4.1. Simulation Environment and Training Configuration

The training process for the proposed model is implemented using the Proximal Policy Optimization (PPO) algorithm within the TensorFlow framework. Specifically, the model is trained over 200,000 steps with a batch size of 256, utilizing the Adam optimizer configured with a learning rate of 3e-4 to ensure efficient and stable convergence. The neural network architecture employed consists of a two-layer fully connected structure, with 128 units in the first layer and 64 units in the second layer, both activated using the ReLU function to promote nonlinearity and effective feature extraction. To further enhance the stability of the training process, entropy regularization is incorporated, which encourages exploration and prevents the model from prematurely converging to suboptimal solutions. Additionally, a clipped objective function is employed to control the magnitude of policy updates, thereby improving robustness and preventing large fluctuations during learning. In order to avoid overfitting and ensure that the model generalizes well across different operational contexts, the training is conducted across a diverse set of traffic patterns and budget allocation scenarios[9]. This diversified training setup equips the model with the ability to handle the inherent variability of real-world advertising environments, ultimately contributing to its strong performance and adaptability.

4.2. Model Accuracy and Resource Efficiency Analysis

Experiments conducted in a real traffic replay environment, using rule engines and Deep Q-Network (DQN) models as comparative baselines, demonstrate that the proposed Proximal Policy Optimization (PPO) model delivers significant performance improvements. Specifically, the PPO-based framework achieves an average increase of 8.7% in click-through rate (CTR) and a 12.4% gain in return on investment (ROI), highlighting its superior ability to drive user engagement and maximize financial outcomes. In addition to these performance advantages, the model’s lightweight architecture, coupled with an efficient pruning mechanism, effectively reduces memory consumption and shortens inference time.
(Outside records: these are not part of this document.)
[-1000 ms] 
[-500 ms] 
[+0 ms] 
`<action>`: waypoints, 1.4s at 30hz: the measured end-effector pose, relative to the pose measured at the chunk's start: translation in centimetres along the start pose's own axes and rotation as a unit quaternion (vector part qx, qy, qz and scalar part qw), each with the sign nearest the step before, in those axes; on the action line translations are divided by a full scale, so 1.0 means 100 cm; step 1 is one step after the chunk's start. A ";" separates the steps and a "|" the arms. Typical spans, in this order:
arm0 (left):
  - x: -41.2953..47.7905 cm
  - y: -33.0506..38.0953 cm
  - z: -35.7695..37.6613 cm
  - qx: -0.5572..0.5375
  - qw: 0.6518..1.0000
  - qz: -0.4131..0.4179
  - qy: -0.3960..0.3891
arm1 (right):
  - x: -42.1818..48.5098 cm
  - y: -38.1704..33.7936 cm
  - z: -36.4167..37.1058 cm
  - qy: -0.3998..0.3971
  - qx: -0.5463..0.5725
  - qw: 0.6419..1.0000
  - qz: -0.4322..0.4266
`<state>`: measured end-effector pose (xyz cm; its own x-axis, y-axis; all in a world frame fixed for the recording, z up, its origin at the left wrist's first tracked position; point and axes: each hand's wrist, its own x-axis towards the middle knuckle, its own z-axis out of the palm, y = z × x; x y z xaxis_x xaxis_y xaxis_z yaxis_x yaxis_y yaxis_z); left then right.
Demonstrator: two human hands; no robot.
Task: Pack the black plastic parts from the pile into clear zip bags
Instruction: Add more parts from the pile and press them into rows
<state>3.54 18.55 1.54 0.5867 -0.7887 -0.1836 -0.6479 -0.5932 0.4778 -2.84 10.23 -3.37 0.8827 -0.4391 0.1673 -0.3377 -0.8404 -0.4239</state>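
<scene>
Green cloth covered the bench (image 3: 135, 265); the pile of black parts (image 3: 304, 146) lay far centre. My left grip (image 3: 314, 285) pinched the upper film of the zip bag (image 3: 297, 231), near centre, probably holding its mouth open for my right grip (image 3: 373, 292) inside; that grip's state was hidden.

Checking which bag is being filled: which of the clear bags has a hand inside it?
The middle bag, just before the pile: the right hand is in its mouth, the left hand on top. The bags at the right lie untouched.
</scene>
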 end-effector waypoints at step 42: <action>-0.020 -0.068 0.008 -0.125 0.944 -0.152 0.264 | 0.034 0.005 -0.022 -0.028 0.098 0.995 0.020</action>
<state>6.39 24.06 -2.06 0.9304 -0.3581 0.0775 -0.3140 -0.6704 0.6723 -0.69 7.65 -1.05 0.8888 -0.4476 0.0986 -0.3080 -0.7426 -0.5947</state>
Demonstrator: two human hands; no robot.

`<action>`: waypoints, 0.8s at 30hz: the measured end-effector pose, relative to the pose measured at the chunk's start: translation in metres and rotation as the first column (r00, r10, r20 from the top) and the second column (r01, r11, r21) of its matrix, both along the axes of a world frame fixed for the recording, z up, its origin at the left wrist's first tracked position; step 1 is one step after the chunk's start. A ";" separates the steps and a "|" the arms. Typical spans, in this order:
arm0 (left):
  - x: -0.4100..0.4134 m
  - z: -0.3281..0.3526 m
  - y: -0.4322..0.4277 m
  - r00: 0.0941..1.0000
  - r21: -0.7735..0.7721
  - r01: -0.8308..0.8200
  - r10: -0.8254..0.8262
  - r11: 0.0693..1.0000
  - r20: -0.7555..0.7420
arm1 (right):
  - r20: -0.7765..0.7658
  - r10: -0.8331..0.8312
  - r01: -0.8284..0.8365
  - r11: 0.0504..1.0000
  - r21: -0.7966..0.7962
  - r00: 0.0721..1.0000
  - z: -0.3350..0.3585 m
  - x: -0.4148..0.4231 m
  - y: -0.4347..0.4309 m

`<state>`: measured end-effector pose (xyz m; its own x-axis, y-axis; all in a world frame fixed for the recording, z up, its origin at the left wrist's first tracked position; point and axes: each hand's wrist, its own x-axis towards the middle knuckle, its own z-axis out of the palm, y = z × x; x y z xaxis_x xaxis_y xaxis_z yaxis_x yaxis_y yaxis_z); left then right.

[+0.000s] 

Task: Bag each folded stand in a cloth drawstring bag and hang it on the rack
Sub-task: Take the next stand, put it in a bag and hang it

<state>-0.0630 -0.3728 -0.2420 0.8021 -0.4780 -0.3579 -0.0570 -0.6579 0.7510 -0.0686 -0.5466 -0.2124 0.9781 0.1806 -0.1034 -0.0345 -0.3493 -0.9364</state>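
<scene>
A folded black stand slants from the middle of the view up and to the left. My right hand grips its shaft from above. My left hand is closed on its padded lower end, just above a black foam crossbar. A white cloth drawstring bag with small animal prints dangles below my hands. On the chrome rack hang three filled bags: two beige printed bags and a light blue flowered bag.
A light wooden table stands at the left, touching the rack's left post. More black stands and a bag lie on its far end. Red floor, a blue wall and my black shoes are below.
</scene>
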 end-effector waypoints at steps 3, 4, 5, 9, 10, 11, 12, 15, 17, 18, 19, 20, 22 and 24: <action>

These characteristics are particularly important in high-frequency, real-time advertising environments, as they ensure that the system remains responsive and stable under deployment conditions. By balancing computational efficiency with strong performance, the PPO-based approach not only enhances advertising effectiveness but also offers practical benefits for large-scale, real-world implementation, making it a highly promising solution for modern programmatic advertising systems, such as Table 1.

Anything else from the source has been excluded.